The collector of customs is to be advised of any subsequent changes in the vessel and furnished copies of the corrected plans, or a statement of such changes.

If there are no blueprints or drawings available and if the collector is satisfied that it is impracticable to require such plans to be prepared and made available, considering the size and nature of the vessel as well as the cost and time involved, the vessel shall be measured without requiring their production.

(b) Sketches. When blueprints or drawings are not produced, necessary rough sketches may be made during the course of admeasurement showing the inboard profile, the midship cross-section, the hull and deck arrangements, and related matters, recording any necessary dimensions and showing details of important features such as the depth of side and bottom frames or floor timbers; the dimensions, location, and use of structures and hull spaces; and the thickness of the inner and outer skin. Such rough sketches shall be retained and filed with the other admeasurement papers. The rough sketches made shall not be redrawn to scale unless the admeasurer is satisfied that such action is necessary to insure that accurate dimensions have been lifted, to avoid the necessity for readmeasurement, or to insure against a claim of error which may reasonably be expected to be made in a particular case by the owner or agent. $ 2.10 Measurements to be taken at an

early stage. Admeasurement should begin as soon as the vessel is sufficiently advanced in construction to permit its being done,

usually when the decks are laid, the hold cleared of encumbrances to admit the required depths and breadths being properly taken; before the engine and boilers are installed and accommodations are partitioned off. § 2.11 Uniform system required.

(a) The following directions are given showing the progressive steps to be followed in the process of admeasurement.
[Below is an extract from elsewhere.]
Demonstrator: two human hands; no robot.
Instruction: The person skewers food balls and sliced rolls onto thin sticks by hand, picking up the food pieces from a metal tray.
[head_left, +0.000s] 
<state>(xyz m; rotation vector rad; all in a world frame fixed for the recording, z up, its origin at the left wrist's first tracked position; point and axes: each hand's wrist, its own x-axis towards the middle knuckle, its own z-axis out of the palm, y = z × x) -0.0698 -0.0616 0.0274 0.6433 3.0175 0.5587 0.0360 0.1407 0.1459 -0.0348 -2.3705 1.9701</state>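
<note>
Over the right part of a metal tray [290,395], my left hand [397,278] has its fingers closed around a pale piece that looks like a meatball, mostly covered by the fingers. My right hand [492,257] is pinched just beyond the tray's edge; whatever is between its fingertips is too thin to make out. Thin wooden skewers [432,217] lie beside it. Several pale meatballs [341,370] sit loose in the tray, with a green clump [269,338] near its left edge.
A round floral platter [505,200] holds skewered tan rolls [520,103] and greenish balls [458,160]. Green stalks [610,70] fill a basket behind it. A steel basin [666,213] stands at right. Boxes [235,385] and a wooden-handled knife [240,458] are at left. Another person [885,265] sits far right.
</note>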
It is important not only that the rules be followed, but that required measurements be taken and calculations made in a uniform and correct manner that one general system may prevail throughout the service respecting this subject.
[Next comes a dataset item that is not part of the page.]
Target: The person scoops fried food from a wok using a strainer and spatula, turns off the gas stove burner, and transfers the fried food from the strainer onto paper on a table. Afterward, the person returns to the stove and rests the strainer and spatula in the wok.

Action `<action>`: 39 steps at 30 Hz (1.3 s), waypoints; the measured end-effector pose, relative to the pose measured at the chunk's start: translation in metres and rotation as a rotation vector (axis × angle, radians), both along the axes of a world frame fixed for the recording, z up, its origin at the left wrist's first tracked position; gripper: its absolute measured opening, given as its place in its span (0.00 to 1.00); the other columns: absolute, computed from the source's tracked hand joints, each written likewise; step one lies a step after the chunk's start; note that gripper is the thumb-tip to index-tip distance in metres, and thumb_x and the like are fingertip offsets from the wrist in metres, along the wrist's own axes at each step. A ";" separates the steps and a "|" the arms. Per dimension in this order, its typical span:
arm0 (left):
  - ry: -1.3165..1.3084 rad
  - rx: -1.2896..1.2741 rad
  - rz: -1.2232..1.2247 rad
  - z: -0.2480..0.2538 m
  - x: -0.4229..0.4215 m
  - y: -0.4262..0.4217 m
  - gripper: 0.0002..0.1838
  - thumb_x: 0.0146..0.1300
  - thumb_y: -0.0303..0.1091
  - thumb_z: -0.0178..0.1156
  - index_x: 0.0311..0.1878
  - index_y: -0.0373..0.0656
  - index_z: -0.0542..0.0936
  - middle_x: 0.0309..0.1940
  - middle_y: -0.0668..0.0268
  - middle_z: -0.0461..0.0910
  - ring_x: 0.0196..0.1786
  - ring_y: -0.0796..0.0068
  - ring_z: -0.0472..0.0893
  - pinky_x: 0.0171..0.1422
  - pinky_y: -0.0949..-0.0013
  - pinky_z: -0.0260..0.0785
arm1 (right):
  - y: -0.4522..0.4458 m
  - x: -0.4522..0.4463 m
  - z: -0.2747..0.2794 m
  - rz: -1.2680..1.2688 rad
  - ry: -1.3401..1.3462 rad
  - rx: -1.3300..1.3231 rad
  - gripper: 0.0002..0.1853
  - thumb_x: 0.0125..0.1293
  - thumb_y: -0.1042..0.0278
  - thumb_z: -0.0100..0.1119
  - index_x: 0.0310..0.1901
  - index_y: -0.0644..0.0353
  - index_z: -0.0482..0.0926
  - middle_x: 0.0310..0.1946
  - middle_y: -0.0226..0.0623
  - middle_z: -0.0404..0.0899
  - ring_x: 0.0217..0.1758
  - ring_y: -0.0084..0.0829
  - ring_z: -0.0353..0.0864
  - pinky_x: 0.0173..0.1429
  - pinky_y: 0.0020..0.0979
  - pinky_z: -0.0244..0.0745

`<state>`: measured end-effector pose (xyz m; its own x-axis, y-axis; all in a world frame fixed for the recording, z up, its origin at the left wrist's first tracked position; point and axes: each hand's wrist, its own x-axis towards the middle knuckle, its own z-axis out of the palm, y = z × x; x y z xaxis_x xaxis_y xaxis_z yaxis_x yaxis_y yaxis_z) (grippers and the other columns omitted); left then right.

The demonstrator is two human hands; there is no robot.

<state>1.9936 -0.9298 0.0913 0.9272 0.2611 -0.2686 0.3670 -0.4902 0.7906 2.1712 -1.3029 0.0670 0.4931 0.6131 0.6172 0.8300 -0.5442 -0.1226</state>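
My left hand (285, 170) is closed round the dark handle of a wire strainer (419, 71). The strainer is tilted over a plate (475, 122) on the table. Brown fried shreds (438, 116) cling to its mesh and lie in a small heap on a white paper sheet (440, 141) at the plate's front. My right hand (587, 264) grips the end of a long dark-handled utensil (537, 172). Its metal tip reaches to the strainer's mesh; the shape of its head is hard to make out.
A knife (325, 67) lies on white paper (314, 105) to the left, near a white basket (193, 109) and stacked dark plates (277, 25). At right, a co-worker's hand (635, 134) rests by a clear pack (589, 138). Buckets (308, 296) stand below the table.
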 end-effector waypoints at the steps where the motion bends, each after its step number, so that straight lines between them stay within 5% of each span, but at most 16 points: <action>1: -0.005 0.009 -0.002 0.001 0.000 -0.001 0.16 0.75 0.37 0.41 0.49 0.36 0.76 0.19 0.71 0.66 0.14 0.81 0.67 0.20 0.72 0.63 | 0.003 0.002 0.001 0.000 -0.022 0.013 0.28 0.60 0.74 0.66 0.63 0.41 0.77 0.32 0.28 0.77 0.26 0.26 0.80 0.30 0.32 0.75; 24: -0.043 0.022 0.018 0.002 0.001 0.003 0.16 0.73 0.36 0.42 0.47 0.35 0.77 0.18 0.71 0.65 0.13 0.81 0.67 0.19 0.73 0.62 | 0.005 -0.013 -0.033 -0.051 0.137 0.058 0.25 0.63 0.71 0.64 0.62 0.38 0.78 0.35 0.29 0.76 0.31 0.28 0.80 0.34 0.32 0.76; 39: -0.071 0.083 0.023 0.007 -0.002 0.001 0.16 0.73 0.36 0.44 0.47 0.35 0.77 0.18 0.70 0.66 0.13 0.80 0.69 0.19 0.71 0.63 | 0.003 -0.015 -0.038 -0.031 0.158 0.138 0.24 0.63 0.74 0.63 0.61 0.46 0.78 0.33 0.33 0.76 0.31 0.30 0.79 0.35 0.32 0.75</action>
(b) Measurements taken aboard are to be recorded in the “Memorandum of Dimensions" known as Form 1413. $ 2.13 Measuring instruments.

(a) The measurements should be made with a waterproof tape, graduated into feet and tenths of a foot, and as nearly inelastic as possible.

(b) Sliding rods which are of three sizes: One 3 feet long for taking depths from 3 to 5.8 feet; another 6 feet long for taking depths from 6 to 11 feet, or, with the extension piece attached, to 16 feet; and a third one 11 feet long for taking depths from 11 to 21 feet, or, with the extension piece attached, to 26 feet. The movable or index rod in each has an arrow index traversing a decimal scale on the fixed rod. Greater depths may be taken by inserting into the ends of the index rods, an extension piece, provided with sockets for this purpose one or more joints of lift rods described below:

The fixed rod is graduated in feet (in red) and tenths and half-tenths (in black). and when the ends of the rods are well together the arrow on the index rod points to the figure indicating the constant length of the fixed rod, and as the index rod is moved up the arrow indicates the length from the upper end thereof to the lower end of the fixed rod. Bear in mind, however, that when you use any of the attachments referred to above you must add to the reading on the fixed rod the net length of the attachment used; e. g., if the 6-foot rod is extended to its limit, 11 feet, which is reached when the arrow on the index rod is fair with the upper end of the fixed rod, and the extension piece is attached, which is done by slipping the bands on the lower end of it over the upper end of the index rod until the upper edge of the upper band is fair with the upper end of the index rod, and by fastening (on the

groove side of the index rod) with set screws in the said bands, the length will not be 11 feet, as shown by the reading, but 16 feet, the reading plus the increment due to the attachment (11 feet + 5 feet). This increment may be further increased by inserting into the end of the extension piece one or more joints of lift rods, each of which is about 3.96 feet when adjusted.

At the station of the area to be measured in single-deck vessels the rod is to be placed on the celling, or floor beam or timber when no ceiling is present, alongside the keelson or line of the keel, perpendicular or square thereto, and also parallel to the middle longitudinal plane of the ship, and forced up firmly under the deck and fixed in such position by the set screws; from the depths thus found take one-third of the round or one-half of the pitch of beam to get the depth of the area.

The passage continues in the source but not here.